Dataset records:
************

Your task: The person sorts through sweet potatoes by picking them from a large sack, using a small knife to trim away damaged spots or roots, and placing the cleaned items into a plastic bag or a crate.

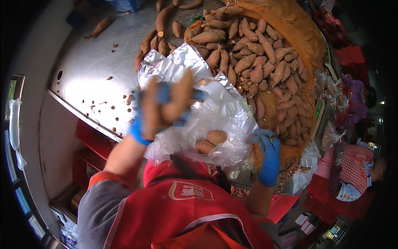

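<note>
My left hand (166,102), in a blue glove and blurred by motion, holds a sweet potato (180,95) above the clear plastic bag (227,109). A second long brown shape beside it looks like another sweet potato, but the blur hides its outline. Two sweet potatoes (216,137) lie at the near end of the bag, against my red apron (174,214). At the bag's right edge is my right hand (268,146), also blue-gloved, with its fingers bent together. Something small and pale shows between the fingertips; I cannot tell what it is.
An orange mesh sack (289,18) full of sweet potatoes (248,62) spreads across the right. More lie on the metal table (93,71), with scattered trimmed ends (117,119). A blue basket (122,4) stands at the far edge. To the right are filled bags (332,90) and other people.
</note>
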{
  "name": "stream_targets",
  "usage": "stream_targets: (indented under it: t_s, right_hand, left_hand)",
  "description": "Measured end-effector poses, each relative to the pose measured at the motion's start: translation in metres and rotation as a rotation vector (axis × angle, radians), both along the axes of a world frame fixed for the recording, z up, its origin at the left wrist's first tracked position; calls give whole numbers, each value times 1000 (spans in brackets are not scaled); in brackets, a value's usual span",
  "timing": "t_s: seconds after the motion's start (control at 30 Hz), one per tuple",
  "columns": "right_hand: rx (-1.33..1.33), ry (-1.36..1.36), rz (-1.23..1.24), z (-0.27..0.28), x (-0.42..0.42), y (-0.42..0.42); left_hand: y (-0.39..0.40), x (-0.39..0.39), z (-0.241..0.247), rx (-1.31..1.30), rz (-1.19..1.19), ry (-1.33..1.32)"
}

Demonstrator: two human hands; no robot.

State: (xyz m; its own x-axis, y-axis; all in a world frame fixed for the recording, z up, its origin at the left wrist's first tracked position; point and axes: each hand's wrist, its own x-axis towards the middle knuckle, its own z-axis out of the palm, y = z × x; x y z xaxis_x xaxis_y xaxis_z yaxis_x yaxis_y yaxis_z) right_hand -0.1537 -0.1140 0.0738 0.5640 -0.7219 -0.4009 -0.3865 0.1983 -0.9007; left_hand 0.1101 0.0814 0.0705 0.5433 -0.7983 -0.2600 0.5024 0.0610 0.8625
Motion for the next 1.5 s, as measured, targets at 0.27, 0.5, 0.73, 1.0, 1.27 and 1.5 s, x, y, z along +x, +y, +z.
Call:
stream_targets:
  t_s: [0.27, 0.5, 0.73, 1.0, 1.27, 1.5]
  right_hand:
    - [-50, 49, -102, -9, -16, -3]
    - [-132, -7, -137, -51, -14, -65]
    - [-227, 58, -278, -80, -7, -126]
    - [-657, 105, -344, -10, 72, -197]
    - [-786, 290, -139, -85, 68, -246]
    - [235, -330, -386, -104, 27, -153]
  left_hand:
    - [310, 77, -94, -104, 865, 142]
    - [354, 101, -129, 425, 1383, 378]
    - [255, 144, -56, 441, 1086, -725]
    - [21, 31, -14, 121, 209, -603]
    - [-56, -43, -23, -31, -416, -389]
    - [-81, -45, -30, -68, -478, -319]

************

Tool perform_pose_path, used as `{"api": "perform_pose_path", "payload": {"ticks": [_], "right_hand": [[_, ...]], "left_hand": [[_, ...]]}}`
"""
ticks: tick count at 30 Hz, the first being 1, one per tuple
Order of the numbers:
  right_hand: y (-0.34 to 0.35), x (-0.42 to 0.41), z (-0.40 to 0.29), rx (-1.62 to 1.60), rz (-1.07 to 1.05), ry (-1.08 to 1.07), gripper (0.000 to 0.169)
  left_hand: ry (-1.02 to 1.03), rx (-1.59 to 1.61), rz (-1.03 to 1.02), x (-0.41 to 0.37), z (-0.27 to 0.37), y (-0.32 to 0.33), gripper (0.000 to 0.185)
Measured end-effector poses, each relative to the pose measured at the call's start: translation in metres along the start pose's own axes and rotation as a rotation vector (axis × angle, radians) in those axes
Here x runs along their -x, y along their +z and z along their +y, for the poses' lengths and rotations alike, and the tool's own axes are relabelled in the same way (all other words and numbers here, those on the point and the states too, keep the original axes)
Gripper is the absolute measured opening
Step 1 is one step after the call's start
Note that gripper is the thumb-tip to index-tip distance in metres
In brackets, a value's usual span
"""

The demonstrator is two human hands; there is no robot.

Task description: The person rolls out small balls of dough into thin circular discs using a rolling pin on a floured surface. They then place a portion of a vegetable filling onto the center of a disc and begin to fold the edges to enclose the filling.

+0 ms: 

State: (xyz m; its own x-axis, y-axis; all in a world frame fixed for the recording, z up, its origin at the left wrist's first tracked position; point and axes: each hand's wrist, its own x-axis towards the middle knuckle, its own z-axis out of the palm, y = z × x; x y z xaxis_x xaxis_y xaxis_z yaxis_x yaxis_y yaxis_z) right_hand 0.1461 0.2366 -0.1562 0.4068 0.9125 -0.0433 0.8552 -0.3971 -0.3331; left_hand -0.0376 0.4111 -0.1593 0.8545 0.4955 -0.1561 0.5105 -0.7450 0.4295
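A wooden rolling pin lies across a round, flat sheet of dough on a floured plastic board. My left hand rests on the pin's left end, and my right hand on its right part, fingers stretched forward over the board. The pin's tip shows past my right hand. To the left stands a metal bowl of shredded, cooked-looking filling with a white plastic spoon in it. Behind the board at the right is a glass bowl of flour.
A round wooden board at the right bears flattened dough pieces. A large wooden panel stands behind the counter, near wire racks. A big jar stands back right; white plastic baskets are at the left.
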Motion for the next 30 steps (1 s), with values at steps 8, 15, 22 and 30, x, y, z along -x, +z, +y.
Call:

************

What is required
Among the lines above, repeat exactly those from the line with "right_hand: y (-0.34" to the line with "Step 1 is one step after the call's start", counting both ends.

Output for this exercise
  right_hand: y (-0.34 to 0.35), x (-0.42 to 0.41), z (-0.40 to 0.29), rx (-1.62 to 1.60), rz (-1.07 to 1.05), ry (-1.08 to 1.07), gripper (0.000 to 0.169)
  left_hand: ry (-1.02 to 1.03), rx (-1.59 to 1.61), rz (-1.03 to 1.02), x (-0.41 to 0.37), z (-0.27 to 0.37), y (-0.32 to 0.33), gripper (0.000 to 0.185)
Measured end-effector poses, each relative to the pose measured at the call's start: translation in metres along the start pose's own axes and rotation as a rotation vector (axis × angle, radians) in those axes
Here x runs along their -x, y along their +z and z along their +y, for the poses' lengths and rotations alike, and the tool's own axes are relabelled in the same way (all other words and numbers here, those on the point and the states too, keep the original axes)
Gripper is the absolute measured opening
Step 1 is one step after the call's start

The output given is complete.